[GRASS5] GRASS raster "live links" proposal
Eric G. Miller
egm2 at jps.net
Wed, 20 Feb 2002 19:14:27 -0800
On Wed, Feb 20, 2002 at 06:15:52PM +0100, Markus Neteler wrote:
> Proposal for linking external raster data into GRASS mapsets through GDAL
> The metadata (color table, cellhd info, null and range info) would all
> remain in the existing file types within the GRASS mapset. However the
> actual raster data (normally found in the cell/<name> or fcell/<name>
> directories within the mapset would be missing in the case of linked
Might consider not storing any excess metadata, see comments below...

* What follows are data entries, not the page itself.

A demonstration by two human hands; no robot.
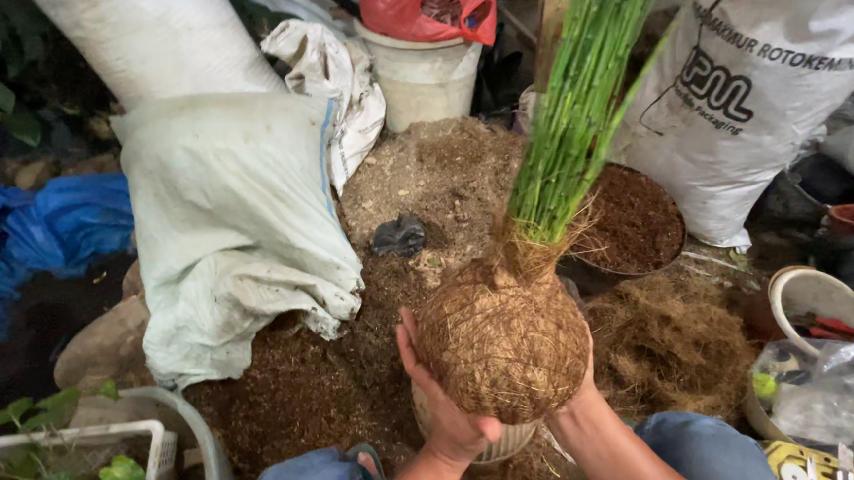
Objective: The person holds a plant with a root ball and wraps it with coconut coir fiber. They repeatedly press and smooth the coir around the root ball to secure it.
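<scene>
— What is around me?
— Brown dirt (421, 170) on the ground, big white sacks (236, 218) beside it.
— And my hands?
— My left hand (442, 399) and right hand (581, 383) cup the fuzzy root ball (502, 341) with green stalks (579, 101), fingers wrapped around it.

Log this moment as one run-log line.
left hand: cups fibre ball | right hand: supports its other side | green stems: upright | below: white pot

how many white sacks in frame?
3. One large sack lies left of centre on the soil, one printed sack stands upper right, and one rolled sack lies upper left. The crumpled white bag between them may be a fourth; others could be hidden.
</scene>
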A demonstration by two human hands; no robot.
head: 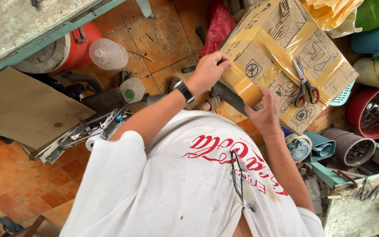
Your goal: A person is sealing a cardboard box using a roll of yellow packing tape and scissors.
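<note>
**Both hands pressed to the near side of a taped cardboard box**

A cardboard box (286,57) wrapped in bands of tan tape sits tilted just in front of the person, above an orange tiled floor (154,48). The left hand (209,70), with a black watch (184,91) on its wrist, lies flat with fingers together against the box's near left corner, on a band of tape. The right hand (266,115) rests on the near side of the box lower down, its fingers spread a little and pressing the taped surface; it clamps nothing that can be seen. A pair of scissors (304,85) with red and black handles lies on top of the box, apart from both hands. A pair of glasses (238,175) hangs from the collar of the person's white shirt (163,188). To the left stand a clear plastic jug (108,53) and a red cooler (73,48) under a table's edge. To the right lie rolled mats (312,147) and a red basin (371,112).
</note>
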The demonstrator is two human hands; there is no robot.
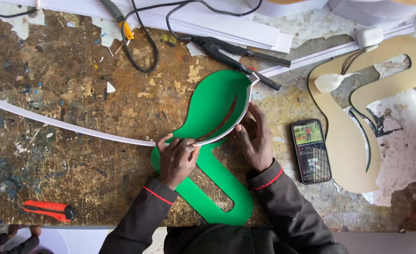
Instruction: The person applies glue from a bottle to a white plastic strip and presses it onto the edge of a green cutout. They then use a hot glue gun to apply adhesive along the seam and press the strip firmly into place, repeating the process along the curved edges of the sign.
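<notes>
In front of you a flat green cut-out [208, 108] lies face up on the worn, paint-spattered workbench [67, 94], shaped like a looping curve with a broad rounded lobe at the top, a curved slot cut through it, and a narrow loop running down toward the near edge. A long white strip [67, 123] stands on its edge and sweeps in from the far left across the bench, then bends tightly around the right-hand side of the green lobe, hugging its outline up to the tip. The strip touches the green edge all along that curve.
</notes>
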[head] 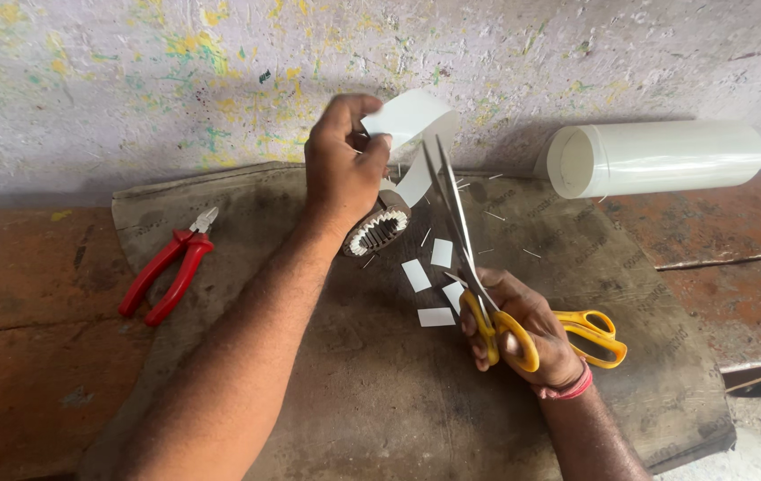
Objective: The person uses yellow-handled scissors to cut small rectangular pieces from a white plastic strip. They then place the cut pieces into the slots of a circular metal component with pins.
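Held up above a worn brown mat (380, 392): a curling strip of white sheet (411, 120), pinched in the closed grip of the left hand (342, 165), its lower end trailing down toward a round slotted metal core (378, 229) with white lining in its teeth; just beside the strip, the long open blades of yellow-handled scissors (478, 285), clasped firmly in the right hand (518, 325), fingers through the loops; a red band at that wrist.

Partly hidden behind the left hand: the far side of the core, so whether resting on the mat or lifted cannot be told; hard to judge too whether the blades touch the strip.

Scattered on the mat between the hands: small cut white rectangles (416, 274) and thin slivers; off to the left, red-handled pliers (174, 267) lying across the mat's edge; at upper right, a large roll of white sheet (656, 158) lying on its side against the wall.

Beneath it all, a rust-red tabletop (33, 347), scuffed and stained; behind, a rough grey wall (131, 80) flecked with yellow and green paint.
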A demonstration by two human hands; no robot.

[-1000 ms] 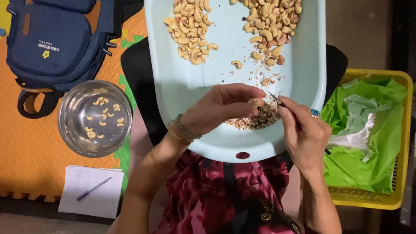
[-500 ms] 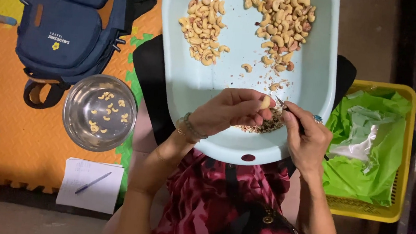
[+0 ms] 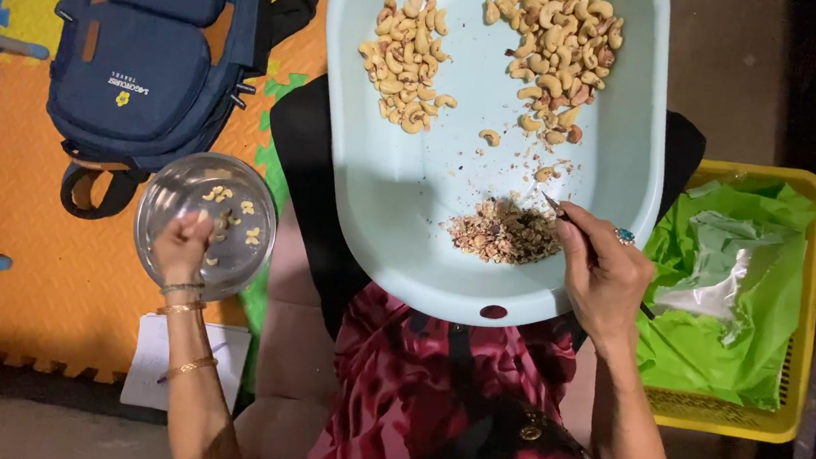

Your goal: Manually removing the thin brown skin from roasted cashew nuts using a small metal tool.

> As well, the cellhd file would have an additional "link_filename:" line
> containing the file containing the actual raster file being linked to, and
> a "link_band:" line indicating what band within the referred to file was
> linked to. These extra lines would only occure in "linked" cell headers,
> not regular local ones.
Maybe: URL: file://path/to/file.ext?band=[1-n] ? Conceptually, no
reason this couldn't be an http or other protocol url. GRASS would
need to cache data during the session for performance reasons, and
only requery if the protocol in use cached a snapshot of data with
a window different than the "current" one. If it just downloads
a whole file into the cache, then a requery would not be necessary.
Just a thought.
> API Changes
> Because virtually all of the metadata is stored in the regular auxilary
> files, it is anticipated that not very many functions would need to be
> altered. In particular the following (or underlying internal functions)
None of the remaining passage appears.